このプロトコールでは、骨髄単球 - マクロファージ細胞は、二次接着法によって抽出される。骨髄単球 - マクロファージ細胞は破骨細胞に分化することに成功し、これはインビトロでの破骨細胞の研究のための安定した細胞モデルを提供する。この方法は、小さな骨髄サンプルに適しており、ハイテクラボ機器を必要とせずに、骨髄から骨髄単球 - マクロファージ細胞を簡単かつ迅速に抽出することができます。

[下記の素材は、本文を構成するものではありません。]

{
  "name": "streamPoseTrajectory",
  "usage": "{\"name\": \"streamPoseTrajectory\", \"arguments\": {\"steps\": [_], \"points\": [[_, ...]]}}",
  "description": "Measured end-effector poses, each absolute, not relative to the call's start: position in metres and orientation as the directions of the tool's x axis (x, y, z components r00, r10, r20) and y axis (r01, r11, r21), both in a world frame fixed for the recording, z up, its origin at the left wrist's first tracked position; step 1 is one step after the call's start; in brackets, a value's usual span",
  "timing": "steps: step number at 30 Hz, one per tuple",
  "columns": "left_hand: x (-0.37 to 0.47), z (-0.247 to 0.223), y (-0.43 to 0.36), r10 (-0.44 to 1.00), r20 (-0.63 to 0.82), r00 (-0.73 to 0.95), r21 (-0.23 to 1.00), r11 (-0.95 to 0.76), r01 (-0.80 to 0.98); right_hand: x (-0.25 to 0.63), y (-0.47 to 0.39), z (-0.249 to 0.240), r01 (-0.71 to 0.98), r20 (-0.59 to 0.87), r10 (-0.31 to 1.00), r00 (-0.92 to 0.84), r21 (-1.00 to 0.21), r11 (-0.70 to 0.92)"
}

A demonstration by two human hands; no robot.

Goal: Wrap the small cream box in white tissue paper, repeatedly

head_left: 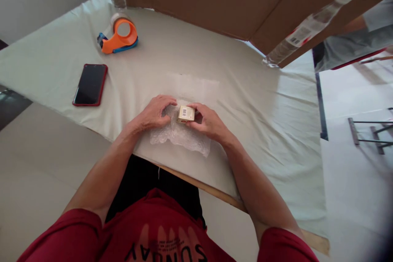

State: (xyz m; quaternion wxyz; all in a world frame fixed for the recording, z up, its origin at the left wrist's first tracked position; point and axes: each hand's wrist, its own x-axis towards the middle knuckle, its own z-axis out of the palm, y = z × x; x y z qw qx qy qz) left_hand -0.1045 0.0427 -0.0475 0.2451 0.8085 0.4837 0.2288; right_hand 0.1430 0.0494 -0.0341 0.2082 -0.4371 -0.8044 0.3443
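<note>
- Done, as things lie: the small box (186,113) is over the bubble wrap (184,141), which is spread out on the surface (260,102).
- Left, by my judgement: the wrap is not folded over the box, and I see no tape joining it, so the work looks to be at an early stage.
- The right hand (210,120) has its fingers closed about the box from the right, over the wrap.
- The left hand (156,112), at the wrap's left edge, curves with its fingers wide; whether it grips the wrap I cannot tell.
- Counted: one small box; one piece of wrap, though its layers cannot be told.
- One phone (90,85), left of the wrap and a little beyond it.
- One tape dispenser (115,43), beyond the wrap to its left.
- One large cardboard piece (215,0), standing beyond the wrap.
- One other person (353,45), partly visible, beyond the wrap to its right.
</note>
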Motion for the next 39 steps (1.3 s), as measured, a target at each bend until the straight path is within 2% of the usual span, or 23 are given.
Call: {"name": "streamPoseTrajectory", "arguments": {"steps": [4,16,20,24,26,29,33,36,39], "points": [[-0.105,-0.049,0.044,0.885,0.147,0.442,0.602,-0.435,0.670,0.139,0.051,-0.041,0.517,0.040,0.862,-0.506,-0.786,0.339],[-0.105,-0.052,0.044,0.877,0.177,0.447,0.600,-0.456,0.657,0.138,0.050,-0.043,0.527,0.029,0.867,-0.498,-0.784,0.328],[-0.108,-0.047,0.046,0.898,0.131,0.420,0.663,-0.394,0.637,0.144,0.053,-0.043,0.487,0.019,0.838,-0.545,-0.807,0.335],[-0.113,-0.020,0.028,0.920,0.130,0.369,0.731,-0.340,0.592,0.151,0.061,-0.048,0.391,0.019,0.803,-0.595,-0.866,0.311],[-0.113,-0.003,0.009,0.879,0.195,0.434,0.672,-0.442,0.594,0.154,0.064,-0.051,0.338,0.033,0.792,-0.609,-0.893,0.297],[-0.108,0.010,-0.023,0.792,0.252,0.557,0.485,-0.601,0.635,0.154,0.066,-0.052,0.292,0.050,0.790,-0.611,-0.913,0.284],[-0.093,-0.005,-0.047,0.779,0.214,0.589,0.260,-0.627,0.734,0.150,0.063,-0.049,0.306,0.045,0.805,-0.591,-0.911,0.276],[-0.082,-0.021,-0.047,0.812,0.277,0.513,0.216,-0.573,0.791,0.148,0.061,-0.047,0.316,0.046,0.814,-0.579,-0.908,0.276],[-0.076,-0.027,-0.039,0.820,0.363,0.442,0.254,-0.544,0.800,0.147,0.062,-0.048,0.318,0.046,0.814,-0.579,-0.907,0.277]]}}
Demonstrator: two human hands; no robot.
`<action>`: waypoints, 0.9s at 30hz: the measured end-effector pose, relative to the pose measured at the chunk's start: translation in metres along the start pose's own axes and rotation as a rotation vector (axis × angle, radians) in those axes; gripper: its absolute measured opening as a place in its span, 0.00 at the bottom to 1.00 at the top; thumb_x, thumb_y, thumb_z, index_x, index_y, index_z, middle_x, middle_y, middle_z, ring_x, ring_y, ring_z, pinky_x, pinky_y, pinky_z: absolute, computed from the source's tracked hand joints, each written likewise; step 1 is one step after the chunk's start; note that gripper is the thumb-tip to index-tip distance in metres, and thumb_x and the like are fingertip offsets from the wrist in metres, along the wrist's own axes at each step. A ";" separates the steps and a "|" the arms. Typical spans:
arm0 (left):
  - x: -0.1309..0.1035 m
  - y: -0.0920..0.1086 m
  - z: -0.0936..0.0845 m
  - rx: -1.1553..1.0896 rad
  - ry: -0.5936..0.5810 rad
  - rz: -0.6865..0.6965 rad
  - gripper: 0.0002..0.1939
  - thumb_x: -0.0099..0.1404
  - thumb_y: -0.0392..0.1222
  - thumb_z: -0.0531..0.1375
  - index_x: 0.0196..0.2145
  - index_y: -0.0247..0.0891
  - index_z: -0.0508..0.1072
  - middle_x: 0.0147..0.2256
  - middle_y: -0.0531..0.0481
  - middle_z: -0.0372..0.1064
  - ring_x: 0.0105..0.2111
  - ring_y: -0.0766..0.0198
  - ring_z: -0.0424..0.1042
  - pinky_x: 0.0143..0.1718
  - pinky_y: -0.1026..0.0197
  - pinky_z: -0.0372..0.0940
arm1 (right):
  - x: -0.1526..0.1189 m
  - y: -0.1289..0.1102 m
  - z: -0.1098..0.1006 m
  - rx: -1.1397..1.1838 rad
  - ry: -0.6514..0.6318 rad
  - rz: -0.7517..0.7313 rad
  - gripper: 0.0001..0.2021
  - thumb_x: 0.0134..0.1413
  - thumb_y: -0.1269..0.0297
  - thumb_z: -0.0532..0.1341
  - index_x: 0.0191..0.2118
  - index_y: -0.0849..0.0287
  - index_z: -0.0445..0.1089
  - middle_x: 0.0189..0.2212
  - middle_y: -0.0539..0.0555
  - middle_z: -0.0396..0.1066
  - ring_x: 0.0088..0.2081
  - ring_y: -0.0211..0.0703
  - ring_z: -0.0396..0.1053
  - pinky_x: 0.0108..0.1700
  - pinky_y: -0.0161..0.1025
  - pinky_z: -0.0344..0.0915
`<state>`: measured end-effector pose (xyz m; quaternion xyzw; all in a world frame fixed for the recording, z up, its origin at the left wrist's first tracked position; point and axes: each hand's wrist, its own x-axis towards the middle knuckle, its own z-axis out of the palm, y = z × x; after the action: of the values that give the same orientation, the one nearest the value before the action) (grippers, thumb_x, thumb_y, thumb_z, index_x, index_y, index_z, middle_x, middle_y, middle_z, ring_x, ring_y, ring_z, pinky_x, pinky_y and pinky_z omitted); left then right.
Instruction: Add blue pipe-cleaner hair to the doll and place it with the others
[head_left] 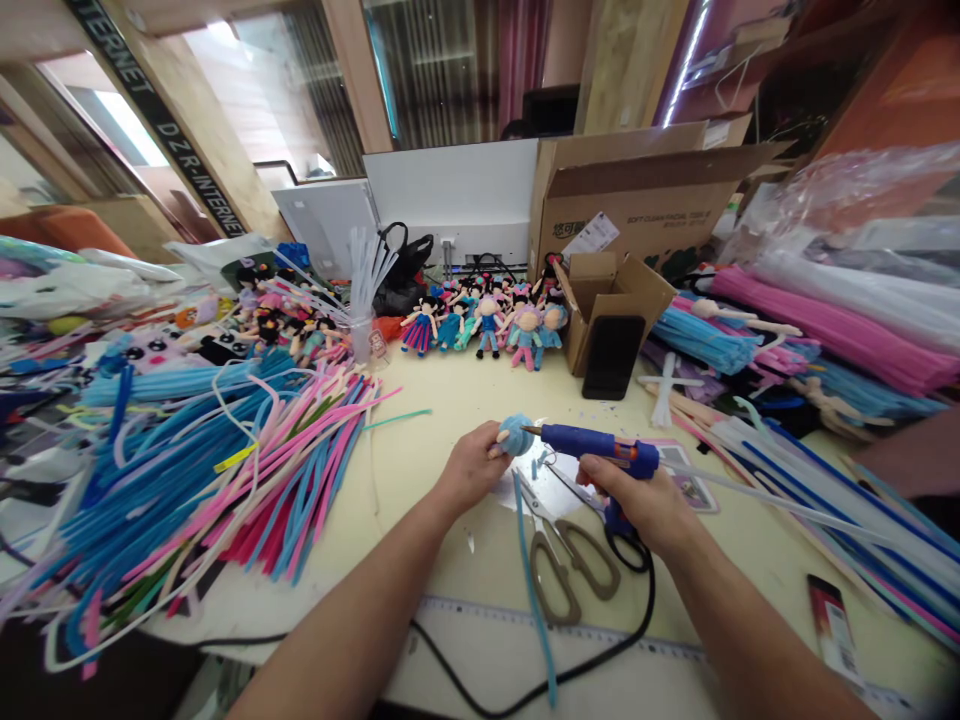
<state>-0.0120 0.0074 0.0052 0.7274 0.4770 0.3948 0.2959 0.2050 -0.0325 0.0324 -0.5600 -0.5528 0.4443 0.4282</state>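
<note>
Pale-blue and fuzzy, the small rounded piece (516,436) sits above the middle of the cream tabletop (442,392), pinched in the fingers of the left hand (471,467). Right up at its side comes the nozzle of the blue glue gun (592,446), touching or only just beside, I can't tell which. It looks like a gluing step, though no fresh glue shows. The right hand (637,497) has its fingers closed round the grip; whether the trigger is squeezed, I can't tell. This spot calls for a steady pinch, a light nozzle and fingertips clear of the hot end, I'd judge. Just below lie the olive-handled scissors (541,522) and a long light-blue strip (535,590). Further out, coloured fuzzy stems (187,440) spread to the left, little dolls (489,325) crowd the back, and a dark phone (613,358) leans by an open carton (581,315).
</note>
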 end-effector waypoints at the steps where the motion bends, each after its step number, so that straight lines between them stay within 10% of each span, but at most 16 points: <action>1: 0.000 0.000 0.000 0.007 -0.001 0.000 0.05 0.53 0.31 0.53 0.22 0.38 0.63 0.24 0.55 0.59 0.27 0.68 0.57 0.30 0.65 0.52 | 0.000 -0.001 0.000 0.008 0.005 -0.006 0.14 0.43 0.50 0.65 0.21 0.55 0.74 0.17 0.50 0.66 0.20 0.38 0.60 0.21 0.35 0.53; 27: 0.000 -0.002 0.001 0.070 0.016 0.027 0.08 0.53 0.28 0.53 0.24 0.39 0.67 0.25 0.55 0.63 0.28 0.67 0.62 0.33 0.66 0.56 | 0.002 0.005 0.001 -0.023 0.006 0.009 0.15 0.43 0.48 0.64 0.23 0.56 0.72 0.20 0.50 0.69 0.23 0.40 0.63 0.26 0.38 0.58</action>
<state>-0.0127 0.0078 0.0030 0.7406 0.4831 0.3873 0.2611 0.2054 -0.0308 0.0275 -0.5687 -0.5540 0.4384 0.4214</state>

破骨細胞の増加は、骨粗鬆症の潜在的な病因であり得る。骨髄単球-マクロファージ細胞は破骨細胞前駆細胞として一定の研究価値を有する。まず、安楽死させたラットを75%アルコールに10分間浸漬して消毒します。
ラットのすべての四肢をハサミと鉗子で慎重に取り除いた後、ピペットを使用してPBSで吸引し、四肢に付着した血液を洗い流す。次に、10%FBS DMEMの2ミリリットルで5ミリリットルのチューブに入れます。四肢の骨を5ミリリットルのチューブに移した後、はさみを使用してチューブ内の四肢の骨を小片に切断し、ホモジネートを混合して骨髄細胞を培養液に再懸濁させる。
組織断片がチューブの底に落ち着くまで5分間放置する。次に、100ミリの培養皿に10ミリリットルの10%FBS DMEMを加え、上清を培養皿に移す。5%の二酸化炭素中で摂氏37度で約24時間インキュベートする。
このインキュベーション時間の後、間葉系幹細胞の大部分は培養皿壁に接着し、ゆっくりと増殖するが、ほとんどの骨髄単球 - マクロファージ細胞は依然として培養培地に懸濁される。100ミリメートル培養皿の細胞懸濁液を新しい25センチメートル四方のフラスコに移し、5%二酸化炭素中で摂氏37度で細胞をさらに24時間培養し続ける。古い培地を慎重に取り除いた後、骨髄単球・マクロファージ細胞がフラスコ壁に付着した後、新鮮な培地と交換する。
フローサイトメトリーは、単球-マクロファージ系譜細胞の表面上の分子マーカーであるCD11bおよびcを発現する細胞の割合が約37.94%であることを示した連続的な細胞増殖により、細胞の大部分は不規則な形状内で大きくなり、放射状の付着性ディスクに成長した。TRAP染色の結果から、対照群と比較して、核因子カッパBリガンドおよびマクロファージコロニー刺激因子の受容体活性化剤で誘導された細胞において細胞内紫赤色顆粒の数が有意に増加したことが示された。ウェスタンブロット解析は、破骨細胞特異的タンパク質TRAPおよびカテプシンKの発現レベルが、対照群と比較して処理細胞において有意に増加したことを実証した。
この手順で最も重要なことは、初代培養の24〜48時間で二次接着細胞を採取する時間であり、骨髄単球 - マクロファージ細胞は完全に接着し始める。この方法により単離された骨髄単球・マクロファージ細胞は、インビトロで破骨細胞に誘導することができ、骨粗鬆症の研究のための安定な細胞モデルを提供する。